I hope the threat to the Shuttleworth Collection is spurious, I hope they catch whoever is sending the letters, and I hope that it isn't, as the police wonder, an 'inside job'.

Sunday, 23 August 2009

Some good and bad UK destinations

I was being quizzed by a non-flying friend recently. He wanted to know where pilots went in the UK, and what they did when they got there. I somehow failed to describe the eau de damp building and stale chip fat that permeates some establishments and concentrated on some of the nicer or more interesting places I've been to...
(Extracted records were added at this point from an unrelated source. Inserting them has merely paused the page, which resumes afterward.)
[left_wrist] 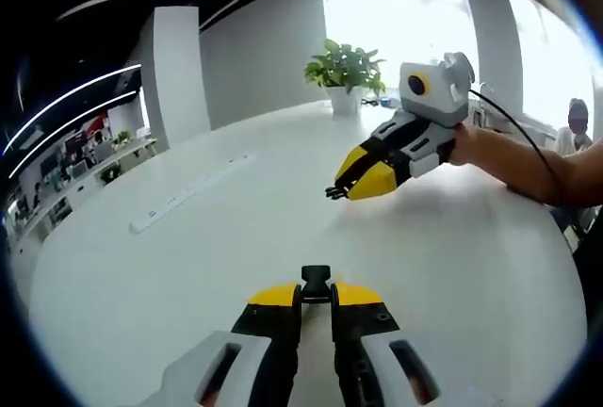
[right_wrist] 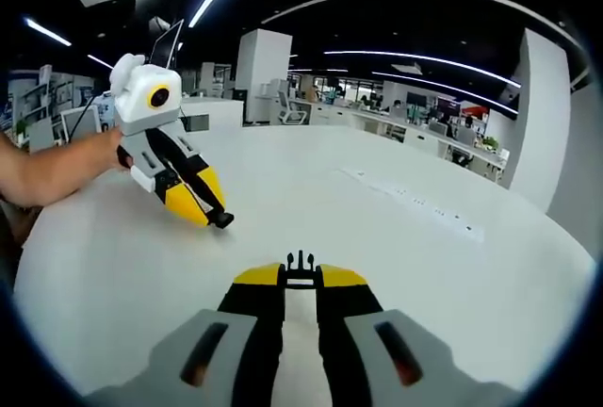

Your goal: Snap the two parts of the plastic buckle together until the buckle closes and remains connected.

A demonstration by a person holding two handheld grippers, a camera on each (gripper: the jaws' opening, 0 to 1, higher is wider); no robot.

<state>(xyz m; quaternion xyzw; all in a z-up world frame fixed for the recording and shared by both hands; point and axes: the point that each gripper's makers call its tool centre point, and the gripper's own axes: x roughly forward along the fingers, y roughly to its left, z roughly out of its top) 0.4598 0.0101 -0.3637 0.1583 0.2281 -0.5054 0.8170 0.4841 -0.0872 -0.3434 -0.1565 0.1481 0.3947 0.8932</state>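
- Our left gripper (left_wrist: pixel 316 296) has its fingers pinching the socket half of the buckle (left_wrist: pixel 316 278).
- Our right gripper (right_wrist: pixel 300 277) pinches the pronged half (right_wrist: pixel 300 263).
- Both hover above the desk (left_wrist: pixel 170 275), well apart.
- Next we must align and push the 2 halves together.

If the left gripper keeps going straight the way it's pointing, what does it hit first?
Likely nothing soon: ahead of the left gripper lies bare white table. The right gripper sits off to the right.

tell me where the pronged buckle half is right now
The pronged buckle half sits clamped in the right gripper tips, above the white table.
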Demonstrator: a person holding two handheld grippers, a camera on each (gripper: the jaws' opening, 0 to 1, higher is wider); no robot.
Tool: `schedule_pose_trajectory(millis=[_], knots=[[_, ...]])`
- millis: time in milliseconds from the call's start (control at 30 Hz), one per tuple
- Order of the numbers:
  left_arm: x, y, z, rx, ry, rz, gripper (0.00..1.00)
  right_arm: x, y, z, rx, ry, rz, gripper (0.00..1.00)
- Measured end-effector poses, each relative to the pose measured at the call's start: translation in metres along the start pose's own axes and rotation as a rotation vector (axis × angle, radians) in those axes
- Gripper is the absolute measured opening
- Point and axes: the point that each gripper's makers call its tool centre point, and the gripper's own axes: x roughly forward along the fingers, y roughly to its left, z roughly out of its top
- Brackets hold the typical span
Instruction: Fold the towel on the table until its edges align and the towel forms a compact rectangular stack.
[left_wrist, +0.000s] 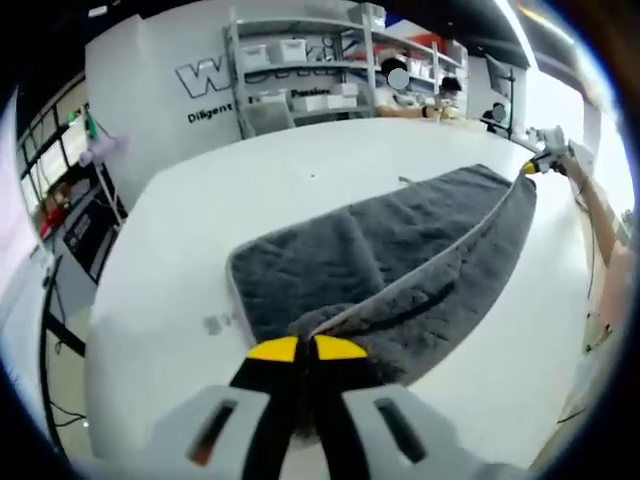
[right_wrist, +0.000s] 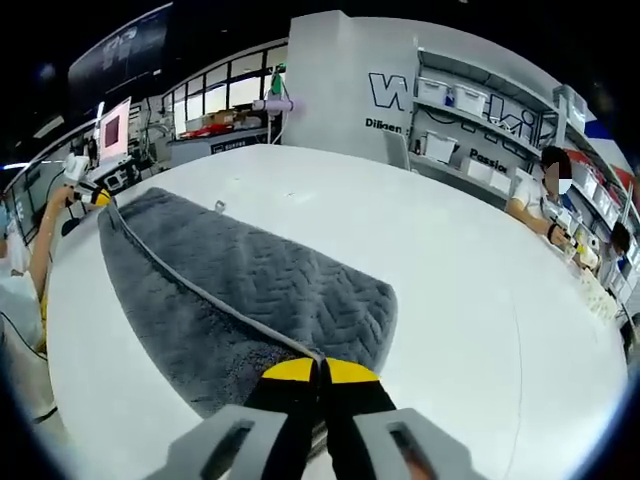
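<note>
A: Where's the towel (left_wrist: 400, 250)?
B: On the white worktop (left_wrist: 300, 170), a grey one, stretched out ahead of the left gripper (left_wrist: 305, 349). Its long edge is lifted and runs taut from the fingers (left_wrist: 273, 350) to the far corner.
A: And those fingers?
B: Together, clamped on the near corner of the towel; the yellow tips meet with the cloth bunched just past them.
A: What holds the far corner?
B: The right gripper (left_wrist: 536, 165), well beyond the left fingers, with a person's arm behind it.
A: From the right gripper view?
B: Same thing mirrored. The right gripper (right_wrist: 321, 371) has its fingers (right_wrist: 352, 372) closed on a towel (right_wrist: 250, 280) corner, and the pale edge runs away from them to the left gripper (right_wrist: 100, 197), far off at the other corner. The rest of the towel lies flat on the worktop (right_wrist: 470, 290), beside and beyond the fingers.
A: Anything behind?
B: Shelves (left_wrist: 300, 70) with bins past the worktop.
</note>
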Motion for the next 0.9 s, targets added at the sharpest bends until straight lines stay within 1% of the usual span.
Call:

  1. Blackpool. I know, not an obvious choice, but it's so different that landing there and then walking along the seafront when the summer season is in full swing just transports you to a completely different place.
  2. Oban (photo). Situated in some of the UK's most stunning scenery Oban is well worth a visit. At one time Paul Keegan would welcome you with tea and jammy dodgers, but local political nonsense may have changed this.
  3. Compton Abbas. Great views, air/ground the way it should be done, good food and a real buzz.
  4. Bolt Head. Amazing strip perched on the cliffs of Devon. Land, park and walk into Salcombe for a bit of sophisticated (compared to Blackpool) seaside fun.
I somehow failed to mention...

  1. Lydd. Glad to say that Ms Frosty is no longer there and the welcome is, well, welcoming. Trouble is, when I tried to buy a meal (at lunchtime) the spotty yoof told us that he was on his lunch break and couldn't serve us any food!
  2. Newquay. Good ATC but expensive and a pain to use. Go to Perranporth instead.
  3. Blackpool. I know it features in the good to visit list, but just don't get stuck there on a Tuesday night in January!
  4. Alderney. Great island that's well worth a visit. Sadly it is spoilt by some of the unfriendliest ATC this side of the Urals.